The Finnish Diabetes Risk Score (FINDRISC) as a screening tool for hepatic steatosis

, , , &
Pages 487-494 | Received 01 Oct 2010, Accepted 03 Jan 2011, Published online: 23 May 2011

Abstract

Introduction. Hepatic steatosis due to non-alcoholic fatty liver disease is associated with obesity, dyslipidemia, insulin resistance, and type 2 diabetes. The Finnish Diabetes Risk Score (FINDRISC) is a prognostic screening tool to detect people at risk for type 2 diabetes without the use of any blood test. The objective of this study was to evaluate whether FINDRISC can also be used to screen for the presence of hepatic steatosis.

Patients and methods. Steatosis was determined by ultrasound. The study sample consisted of 821 non-diabetic subjects without previous hepatic disease; 81% were men (mean age 45 ± 9 years) and 19% women (mean age 41 ± 10 years).

Results. Steatosis was present in 44% of men and 10% of women. The odds ratio for one unit increase in the FINDRISC associated with the risk of steatosis was 1.30 (95% CI 1.25–1.35), similar for men and women. The area under the receiver operating characteristics curve for steatosis was 0.80 (95% CI 0.77–0.83); 0.80 in men (95% CI 0.77–0.83) and 0.83 (95% CI 0.73–0.93) in women.

Conclusions. Our data suggest that the FINDRISC could be a useful primary screening tool for the presence of steatosis.

Abbreviations
ALT=

alanine aminotransferase

AST=

aspartate aminotransferase

AUDIT=

Alcohol Using Disorders Identification Test

BMI=

body mass index

CRP=

C-reactive protein

FINDRISC=

Finnish Diabetes Risk Score

FLI=

fatty liver index

LAP=

lipid accumulation product

METS=

metabolic equivalents

NAFLD=

non-alcoholic fatty liver disease

NASH=

non-alcoholic steatohepatitis

Key messages

  • Hepatic steatosis due to non-alcoholic fatty liver disease is associated with obesity, insulin resistance, and type 2 diabetes.

  • The Finnish Diabetes Risk Score (FINDRISC) is a useful tool to detect insulin resistance and the risk of type 2 diabetes.

  • FINDRISC can be used to screen for hepatic steatosis with a good discriminative power.

Introduction

Non-alcoholic fatty liver disease (NAFLD) comprises a wide group of progressive alterations in liver structure and function, ranging from hepatic steatosis and non-alcoholic steatohepatitis (NASH) to fibrosis and cirrhosis (Citation1). NAFLD is commonly associated with abdominal obesity, atherogenic dyslipidemia, and, of great importance, insulin resistance and type 2 diabetes (Citation2–4). In clinical practice steatosis is diagnosed by hepatic ultrasound scanning which presents an adequate sensitivity and specificity for this disease (Citation5). In addition, hepatic ultrasound is useful for the differential diagnosis between NAFLD and other liver and biliary diseases that alter hepatic laboratorial tests. However, there is controversy about the cost-effectiveness of the indiscriminate use of this examination, since it does not separate the more severe cases of NASH or fibrosis from more benign forms of steatosis (Citation6). Also, ultrasound is not cheap and requires skilled personnel to carry out the work. Therefore, it would be important to develop a simple and inexpensive NAFLD screening tool for primary health care in order to detect subjects that will benefit from more specific/advanced tests.

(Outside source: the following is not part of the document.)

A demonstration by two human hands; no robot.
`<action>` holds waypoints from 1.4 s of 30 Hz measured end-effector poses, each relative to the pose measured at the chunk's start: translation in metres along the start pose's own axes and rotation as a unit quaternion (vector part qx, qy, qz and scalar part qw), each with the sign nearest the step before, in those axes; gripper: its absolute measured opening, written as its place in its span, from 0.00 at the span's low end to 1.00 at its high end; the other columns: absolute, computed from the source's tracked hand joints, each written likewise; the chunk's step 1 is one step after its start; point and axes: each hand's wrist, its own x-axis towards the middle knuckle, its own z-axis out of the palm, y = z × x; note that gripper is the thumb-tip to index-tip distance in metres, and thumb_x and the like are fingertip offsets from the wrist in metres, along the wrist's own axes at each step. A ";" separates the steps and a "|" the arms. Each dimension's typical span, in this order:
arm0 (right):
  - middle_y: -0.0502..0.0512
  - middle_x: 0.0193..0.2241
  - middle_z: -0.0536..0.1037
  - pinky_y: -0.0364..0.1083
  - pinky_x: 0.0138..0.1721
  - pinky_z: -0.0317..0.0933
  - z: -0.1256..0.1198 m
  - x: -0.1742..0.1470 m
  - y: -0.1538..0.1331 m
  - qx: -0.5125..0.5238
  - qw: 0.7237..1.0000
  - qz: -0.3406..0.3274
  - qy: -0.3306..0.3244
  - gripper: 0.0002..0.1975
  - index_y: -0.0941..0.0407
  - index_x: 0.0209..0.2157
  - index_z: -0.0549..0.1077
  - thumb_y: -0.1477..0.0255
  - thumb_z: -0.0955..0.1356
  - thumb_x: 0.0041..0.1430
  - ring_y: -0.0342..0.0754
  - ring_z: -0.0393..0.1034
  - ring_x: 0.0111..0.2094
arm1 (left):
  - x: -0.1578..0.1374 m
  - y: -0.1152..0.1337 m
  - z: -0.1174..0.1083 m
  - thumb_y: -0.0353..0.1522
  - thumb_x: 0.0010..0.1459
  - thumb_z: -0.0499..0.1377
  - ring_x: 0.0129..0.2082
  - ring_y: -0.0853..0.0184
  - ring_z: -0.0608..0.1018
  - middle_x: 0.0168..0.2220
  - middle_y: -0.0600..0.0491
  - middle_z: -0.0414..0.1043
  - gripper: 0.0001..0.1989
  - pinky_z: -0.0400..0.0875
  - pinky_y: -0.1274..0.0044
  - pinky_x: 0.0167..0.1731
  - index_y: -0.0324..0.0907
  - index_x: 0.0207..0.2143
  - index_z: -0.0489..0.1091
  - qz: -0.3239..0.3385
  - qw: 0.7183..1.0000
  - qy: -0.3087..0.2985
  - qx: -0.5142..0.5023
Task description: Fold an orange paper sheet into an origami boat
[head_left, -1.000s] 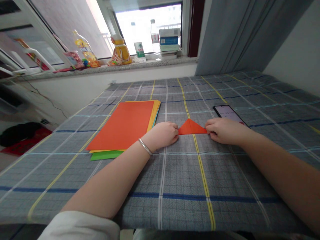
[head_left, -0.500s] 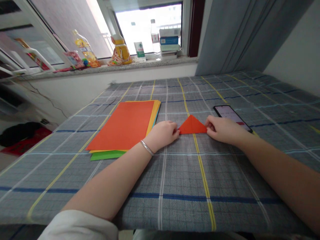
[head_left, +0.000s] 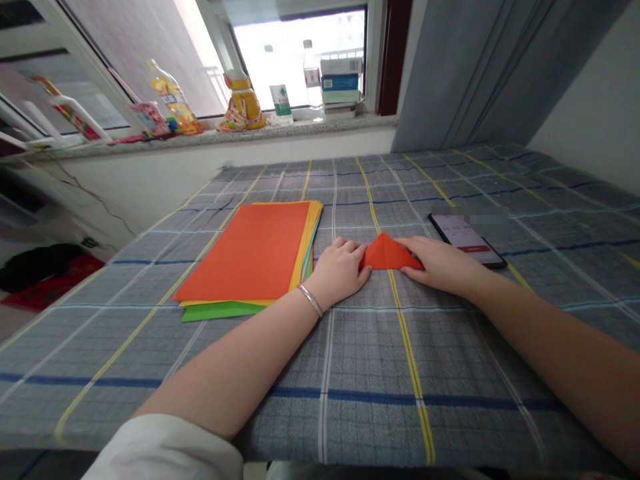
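Observation:
A small red-orange sheet of paper folded into a triangle [head_left: 386, 255] lies on the cloth with its peak pointing away from me. My left hand [head_left: 341, 268] is closed on its left corner, thumb at the near edge and fingers along the sloping side. At the right corner, my right hand [head_left: 440, 263] holds it likewise, fingers over the slope and thumb by the bottom edge. Both outer corners are partly hidden by the fingers. A faint crease runs down the middle of the triangle. A silver bangle [head_left: 311, 300] circles my left wrist.
Left of my hands lies a stack of coloured paper [head_left: 250, 253], orange on top. A phone [head_left: 467, 240] with a lit screen rests behind my right hand. The checked tablecloth [head_left: 370, 360] spreads beneath. Bottles and boxes [head_left: 341, 83] stand on the windowsill [head_left: 200, 138].
Both hands have shifted inward over the triangle, the left one to the right. Their fingers now lie along its sloping sides rather than pinching only the corner tips.

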 end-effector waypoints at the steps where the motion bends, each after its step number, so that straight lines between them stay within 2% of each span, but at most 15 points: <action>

For public health purposes a risk assessment tool for type 2 diabetes was developed in Finland (Citation7–12). This Finnish Diabetes Risk Score (FINDRISC) is based on easily available information, and it uses eight parameters. The FINDRISC was shown to predict the 10-year risk of (drug-treated) type 2 diabetes with 78%–81% sensitivity and 76%–77% specificity, and it also detects reasonably well asymptomatic type 2 diabetes and abnormal glucose tolerance (Citation8). It was recently validated in the Italian population with identical results (Citation9) and was recommended by the European Society for studies in Diabetes and the European Society of Cardiology as a screening tool for type 2 diabetes (Citation10). In addition to the prediction of type 2 diabetes FINDRISC also predicts the incidence of myocardial infarction and stroke (Citation11). FINDRISC can also be used to identify subjects with higher levels of insulin resistance (Citation12).

Since there is a close association of obesity, insulin resistance, and type 2 diabetes with NAFLD (Citation1–4) we hypothesize that the FINDRISC could also be a good primary screening tool for detecting the presence of steatosis, one of its main components. Therefore, the aim of this study was to evaluate whether the FINDRISC can be used to screen for the presence of hepatic steatosis in asymptomatic subjects attending an obligatory medical check-up.

Patients and methods

The study population consisted of 991 consecutive asymptomatic men and women, who were submitted to an obligatory clinical and laboratory health evaluation paid by their employers from December 2008 to February 2009 at the Preventive Medicine Center of the Albert Einstein Hospital in São Paulo, Brazil. The examination protocol consisted of a clinical consultation, blood laboratory tests, a symptom-limited exercise stress test, and an ultrasonographic abdominal scan. All individuals provided details of their demographic, medical history, smoking status, and use of medication at the time of their clinical consultation. Quantitative alcohol consumption was measured by the Alcohol Using Disorders Identification Test (AUDIT) applied by psychologists (Citation13). Individuals with missing data and those with a previous history of liver disease, defined as a positive test for hepatitis, history of cirrhosis, biliary disease, or diabetes mellitus were excluded from the present analysis.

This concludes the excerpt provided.